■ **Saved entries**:
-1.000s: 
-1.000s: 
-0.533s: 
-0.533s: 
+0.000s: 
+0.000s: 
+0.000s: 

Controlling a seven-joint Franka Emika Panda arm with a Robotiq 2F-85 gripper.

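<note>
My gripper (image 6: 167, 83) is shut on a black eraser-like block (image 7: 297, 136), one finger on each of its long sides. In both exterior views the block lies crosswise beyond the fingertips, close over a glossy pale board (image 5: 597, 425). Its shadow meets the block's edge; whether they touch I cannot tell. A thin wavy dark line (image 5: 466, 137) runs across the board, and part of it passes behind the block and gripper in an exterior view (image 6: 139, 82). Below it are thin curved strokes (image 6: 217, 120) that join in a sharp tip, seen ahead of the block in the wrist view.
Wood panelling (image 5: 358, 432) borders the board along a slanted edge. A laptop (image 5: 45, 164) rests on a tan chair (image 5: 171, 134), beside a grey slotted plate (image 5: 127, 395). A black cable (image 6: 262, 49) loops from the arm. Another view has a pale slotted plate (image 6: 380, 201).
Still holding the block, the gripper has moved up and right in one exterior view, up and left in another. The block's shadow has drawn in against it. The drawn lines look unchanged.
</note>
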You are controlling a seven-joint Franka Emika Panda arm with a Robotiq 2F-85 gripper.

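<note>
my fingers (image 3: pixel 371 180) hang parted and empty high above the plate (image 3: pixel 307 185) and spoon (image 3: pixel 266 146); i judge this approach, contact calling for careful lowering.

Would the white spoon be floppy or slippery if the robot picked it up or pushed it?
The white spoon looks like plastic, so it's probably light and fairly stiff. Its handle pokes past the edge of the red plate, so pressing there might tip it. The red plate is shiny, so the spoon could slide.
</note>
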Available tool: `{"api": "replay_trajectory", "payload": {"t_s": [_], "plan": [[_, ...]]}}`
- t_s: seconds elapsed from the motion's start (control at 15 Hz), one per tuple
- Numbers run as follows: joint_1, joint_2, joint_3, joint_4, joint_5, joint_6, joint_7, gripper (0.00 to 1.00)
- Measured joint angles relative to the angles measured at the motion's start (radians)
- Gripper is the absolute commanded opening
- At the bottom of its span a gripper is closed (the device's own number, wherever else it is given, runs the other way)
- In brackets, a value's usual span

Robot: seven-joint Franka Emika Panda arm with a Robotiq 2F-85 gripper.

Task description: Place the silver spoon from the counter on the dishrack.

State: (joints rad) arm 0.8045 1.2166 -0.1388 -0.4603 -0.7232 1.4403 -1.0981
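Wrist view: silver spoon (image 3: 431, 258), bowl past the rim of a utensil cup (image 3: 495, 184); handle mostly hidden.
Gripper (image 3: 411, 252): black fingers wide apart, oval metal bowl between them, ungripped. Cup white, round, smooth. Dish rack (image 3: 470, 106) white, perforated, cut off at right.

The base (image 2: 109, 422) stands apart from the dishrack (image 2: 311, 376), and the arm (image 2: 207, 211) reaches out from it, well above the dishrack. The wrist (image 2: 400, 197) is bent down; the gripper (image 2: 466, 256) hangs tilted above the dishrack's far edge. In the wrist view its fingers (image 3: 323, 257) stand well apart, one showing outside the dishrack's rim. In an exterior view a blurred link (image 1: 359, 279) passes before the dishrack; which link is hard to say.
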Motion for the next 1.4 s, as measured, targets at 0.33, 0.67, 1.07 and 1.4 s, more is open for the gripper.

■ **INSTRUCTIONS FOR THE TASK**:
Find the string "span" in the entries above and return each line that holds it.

■ **EXERCISE RESPONSE**:
- At the bottom of its span a gripper is closed (the device's own number, wherever else it is given, runs the other way)
- In brackets, a value's usual span

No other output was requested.